2019. New Year, new me, right? We all say that, with every disappointing January that passes.
But without fail, and sometimes through no fault of our own, those well-intentioned New Year’s Resolutions fall invariably by the wayside. We go back to our same old habits, as the normality of the back-to-work grind begins again.
It was always this way for me; and over the years I began to despise New Years’ celebrations, because of the inevitable pressure and disappointment the next month would bring. That stockpiled chocolate from Christmas? Forget about it, I gained so much weight over the holidays! Those tempting price-reduced treats in the January sales? I’m already broke after buying all those gifts, and barely clinging on til my January paycheque!

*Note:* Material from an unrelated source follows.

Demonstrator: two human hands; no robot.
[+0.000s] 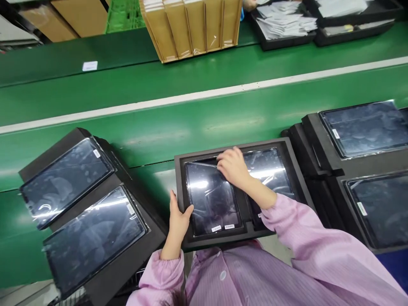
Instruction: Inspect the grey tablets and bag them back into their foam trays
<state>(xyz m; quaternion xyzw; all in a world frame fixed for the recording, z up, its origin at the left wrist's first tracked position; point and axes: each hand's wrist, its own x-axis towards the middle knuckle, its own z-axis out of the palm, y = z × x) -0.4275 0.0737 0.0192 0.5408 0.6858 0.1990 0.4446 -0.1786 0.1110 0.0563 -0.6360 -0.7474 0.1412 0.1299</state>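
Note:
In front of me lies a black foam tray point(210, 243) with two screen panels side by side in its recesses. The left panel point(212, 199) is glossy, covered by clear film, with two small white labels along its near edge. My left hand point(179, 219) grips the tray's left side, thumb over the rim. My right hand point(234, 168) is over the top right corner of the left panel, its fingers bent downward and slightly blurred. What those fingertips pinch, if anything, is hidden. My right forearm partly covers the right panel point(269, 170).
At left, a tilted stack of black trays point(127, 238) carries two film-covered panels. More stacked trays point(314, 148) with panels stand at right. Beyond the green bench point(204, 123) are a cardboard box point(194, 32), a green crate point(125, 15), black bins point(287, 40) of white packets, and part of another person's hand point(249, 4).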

This year, I realised that I was tired of being disappointed in myself, and I decided that for once, I just wouldn’t let myself slip up. Previously, I had looked around my workplace and had seen that many people there were fitness fans, and as a sedentary and geeky kind of person, this bewildered me. I had always shied away from fitness in all its forms, thinking that it wasn’t for me, and that I “wasn’t a runner” and I “wasn’t an athlete”, even though I was beginning to get tired of a flight of stairs making me puff for breath.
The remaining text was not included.